TASK DETAILS — Check each line of the listing for the string "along". Copy those where it appears.

RAW DATA —

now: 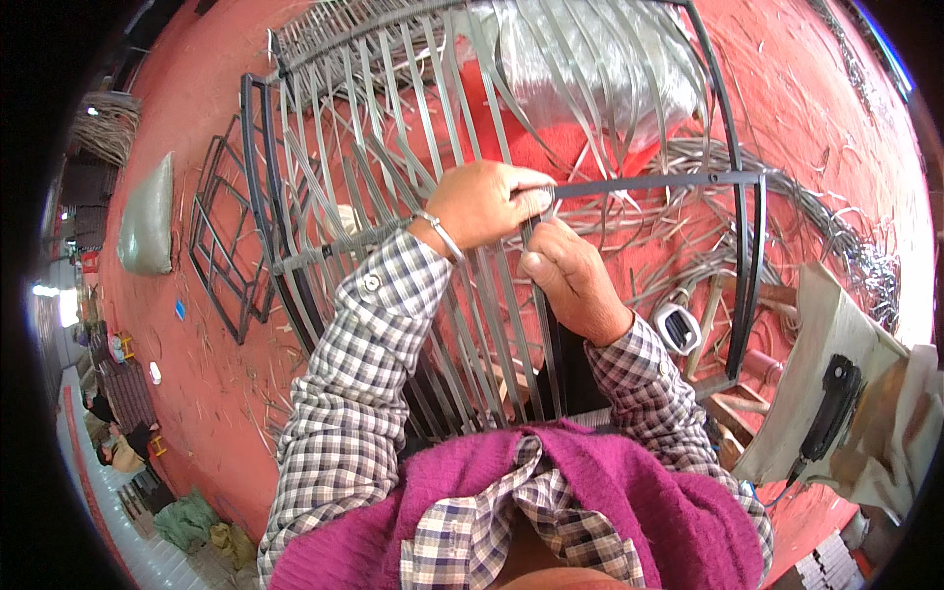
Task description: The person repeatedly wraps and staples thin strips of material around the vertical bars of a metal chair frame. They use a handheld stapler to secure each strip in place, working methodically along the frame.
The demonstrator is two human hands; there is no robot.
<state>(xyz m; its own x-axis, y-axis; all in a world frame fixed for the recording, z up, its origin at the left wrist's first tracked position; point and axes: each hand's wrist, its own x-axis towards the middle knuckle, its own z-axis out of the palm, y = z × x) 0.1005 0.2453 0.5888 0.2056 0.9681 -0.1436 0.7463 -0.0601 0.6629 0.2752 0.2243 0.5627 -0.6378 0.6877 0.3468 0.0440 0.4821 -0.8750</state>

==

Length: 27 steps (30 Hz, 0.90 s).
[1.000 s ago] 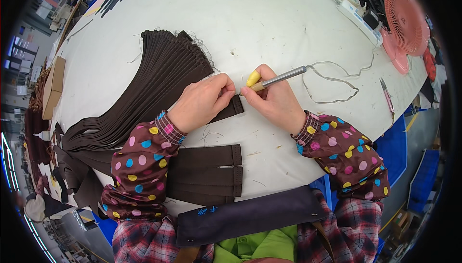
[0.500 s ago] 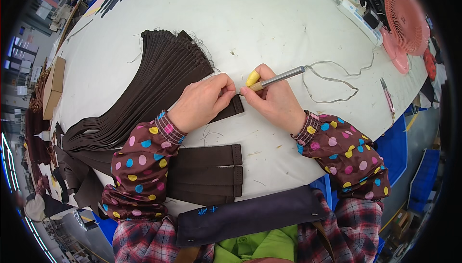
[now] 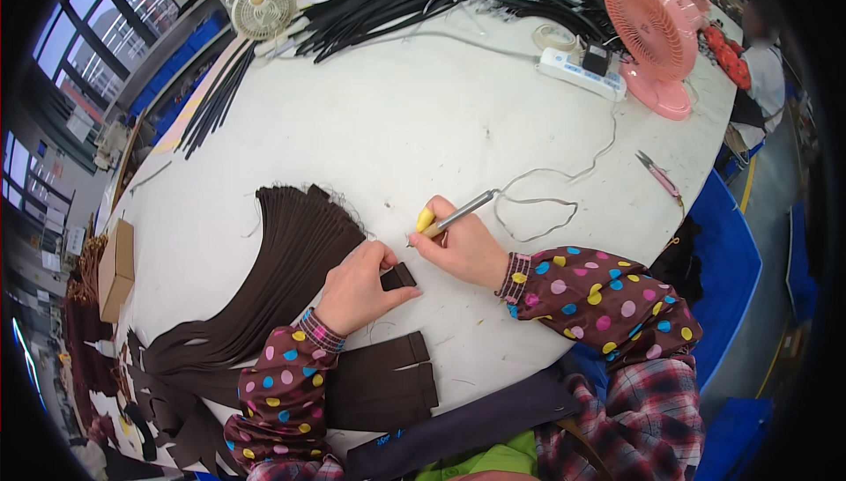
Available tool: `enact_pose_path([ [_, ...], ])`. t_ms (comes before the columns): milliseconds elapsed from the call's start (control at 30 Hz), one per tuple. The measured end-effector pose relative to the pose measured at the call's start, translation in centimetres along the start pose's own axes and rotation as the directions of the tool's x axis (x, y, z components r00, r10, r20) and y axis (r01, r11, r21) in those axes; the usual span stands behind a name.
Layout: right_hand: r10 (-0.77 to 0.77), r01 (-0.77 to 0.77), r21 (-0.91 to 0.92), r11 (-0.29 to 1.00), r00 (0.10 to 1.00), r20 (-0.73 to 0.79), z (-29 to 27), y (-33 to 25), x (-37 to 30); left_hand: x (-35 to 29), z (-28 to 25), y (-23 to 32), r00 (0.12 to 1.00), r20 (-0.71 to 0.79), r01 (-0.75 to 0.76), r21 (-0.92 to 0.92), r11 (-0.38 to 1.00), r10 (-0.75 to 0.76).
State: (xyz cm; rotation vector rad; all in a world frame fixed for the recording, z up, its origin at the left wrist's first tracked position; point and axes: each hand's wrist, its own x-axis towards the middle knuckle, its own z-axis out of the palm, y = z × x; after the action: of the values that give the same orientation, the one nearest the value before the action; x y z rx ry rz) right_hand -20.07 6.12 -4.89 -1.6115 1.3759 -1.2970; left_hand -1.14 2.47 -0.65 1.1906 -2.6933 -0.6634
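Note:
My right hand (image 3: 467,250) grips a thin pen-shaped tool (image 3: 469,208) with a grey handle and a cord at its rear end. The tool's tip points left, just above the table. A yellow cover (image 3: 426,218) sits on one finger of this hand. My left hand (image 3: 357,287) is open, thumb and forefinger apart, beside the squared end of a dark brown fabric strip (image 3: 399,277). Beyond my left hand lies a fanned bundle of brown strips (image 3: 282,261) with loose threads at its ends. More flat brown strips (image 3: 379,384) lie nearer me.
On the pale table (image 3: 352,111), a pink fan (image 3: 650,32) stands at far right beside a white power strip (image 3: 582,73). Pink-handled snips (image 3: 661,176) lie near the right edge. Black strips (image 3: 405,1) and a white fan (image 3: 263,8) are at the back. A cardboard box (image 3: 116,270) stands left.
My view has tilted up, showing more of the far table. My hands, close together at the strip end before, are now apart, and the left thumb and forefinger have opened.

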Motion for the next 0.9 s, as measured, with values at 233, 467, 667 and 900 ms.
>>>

EXERCISE OUTPUT —
Task description: The person repeatedly wraps and staples thin strips of material around the vertical bars of a metal chair frame. They use a handheld stapler to secure each strip in place, working methodically along the frame.
Available tool: `enact_pose_path([ [_, ...], ])`. t_ms (comes before the columns): milliseconds elapsed from the call's start (control at 30 Hz), one per tuple. The measured end-effector pose relative to the pose measured at the call's start, translation in centimetres along the start pose's own axes and rotation as the directions of the tool's x axis (x, y, z components r00, r10, r20) and y axis (r01, r11, r21) in those axes; the usual span stands behind a name.

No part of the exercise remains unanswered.